What the task asks
Print all the data below exactly, without images.

Data excerpt
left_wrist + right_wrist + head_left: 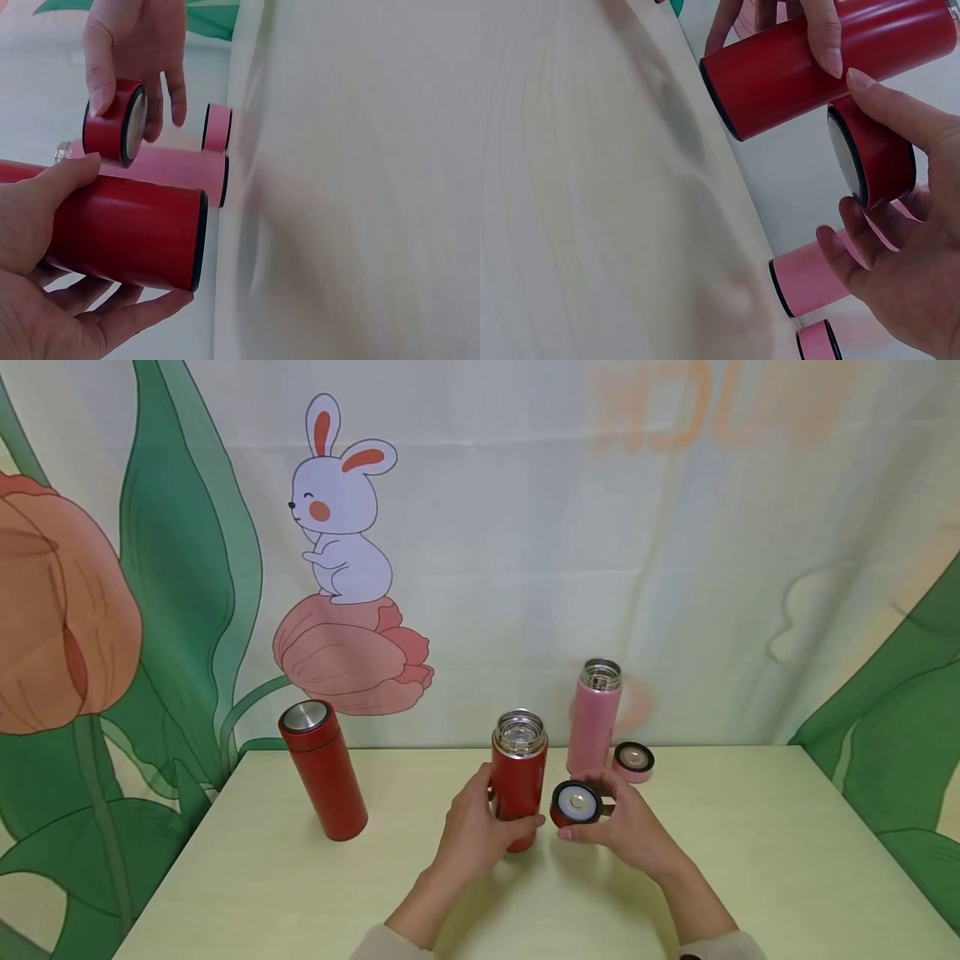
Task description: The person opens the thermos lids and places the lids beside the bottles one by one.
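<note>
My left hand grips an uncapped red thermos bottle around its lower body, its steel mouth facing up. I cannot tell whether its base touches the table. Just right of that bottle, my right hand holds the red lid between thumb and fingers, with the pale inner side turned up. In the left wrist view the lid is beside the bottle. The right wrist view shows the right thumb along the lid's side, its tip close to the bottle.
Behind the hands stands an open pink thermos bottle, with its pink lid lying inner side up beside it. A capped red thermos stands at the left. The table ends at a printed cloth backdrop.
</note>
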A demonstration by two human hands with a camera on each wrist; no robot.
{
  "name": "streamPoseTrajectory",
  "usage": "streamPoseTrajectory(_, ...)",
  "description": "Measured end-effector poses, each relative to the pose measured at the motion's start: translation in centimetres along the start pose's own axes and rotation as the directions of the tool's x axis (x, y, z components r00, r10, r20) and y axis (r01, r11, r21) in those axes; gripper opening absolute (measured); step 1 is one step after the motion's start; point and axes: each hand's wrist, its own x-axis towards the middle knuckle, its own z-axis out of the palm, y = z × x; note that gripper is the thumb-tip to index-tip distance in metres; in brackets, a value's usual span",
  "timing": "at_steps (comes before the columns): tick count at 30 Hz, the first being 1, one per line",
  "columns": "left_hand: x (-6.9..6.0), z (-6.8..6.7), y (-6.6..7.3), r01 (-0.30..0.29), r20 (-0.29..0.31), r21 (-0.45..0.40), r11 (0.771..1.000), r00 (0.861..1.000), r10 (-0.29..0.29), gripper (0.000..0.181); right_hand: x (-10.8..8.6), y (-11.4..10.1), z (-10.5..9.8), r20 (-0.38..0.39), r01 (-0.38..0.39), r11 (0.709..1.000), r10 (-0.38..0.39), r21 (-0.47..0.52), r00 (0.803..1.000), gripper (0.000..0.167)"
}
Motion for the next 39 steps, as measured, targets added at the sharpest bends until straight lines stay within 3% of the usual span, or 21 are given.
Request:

Answer below
left_wrist + right_wrist + head_left: 
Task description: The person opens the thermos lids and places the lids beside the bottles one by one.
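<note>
My left hand grips an uncapped red thermos bottle around its lower body, its steel mouth facing up. I cannot tell whether its base touches the table. Just right of that bottle, my right hand holds the red lid between thumb and fingers, with the pale inner side turned up. In the left wrist view the lid is beside the bottle. The right wrist view shows the right thumb along the lid's side, its tip close to the bottle.
Behind the hands stands an open pink thermos bottle, with its pink lid lying inner side up beside it. A capped red thermos stands at the left. The table ends at a printed cloth backdrop.
</note>
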A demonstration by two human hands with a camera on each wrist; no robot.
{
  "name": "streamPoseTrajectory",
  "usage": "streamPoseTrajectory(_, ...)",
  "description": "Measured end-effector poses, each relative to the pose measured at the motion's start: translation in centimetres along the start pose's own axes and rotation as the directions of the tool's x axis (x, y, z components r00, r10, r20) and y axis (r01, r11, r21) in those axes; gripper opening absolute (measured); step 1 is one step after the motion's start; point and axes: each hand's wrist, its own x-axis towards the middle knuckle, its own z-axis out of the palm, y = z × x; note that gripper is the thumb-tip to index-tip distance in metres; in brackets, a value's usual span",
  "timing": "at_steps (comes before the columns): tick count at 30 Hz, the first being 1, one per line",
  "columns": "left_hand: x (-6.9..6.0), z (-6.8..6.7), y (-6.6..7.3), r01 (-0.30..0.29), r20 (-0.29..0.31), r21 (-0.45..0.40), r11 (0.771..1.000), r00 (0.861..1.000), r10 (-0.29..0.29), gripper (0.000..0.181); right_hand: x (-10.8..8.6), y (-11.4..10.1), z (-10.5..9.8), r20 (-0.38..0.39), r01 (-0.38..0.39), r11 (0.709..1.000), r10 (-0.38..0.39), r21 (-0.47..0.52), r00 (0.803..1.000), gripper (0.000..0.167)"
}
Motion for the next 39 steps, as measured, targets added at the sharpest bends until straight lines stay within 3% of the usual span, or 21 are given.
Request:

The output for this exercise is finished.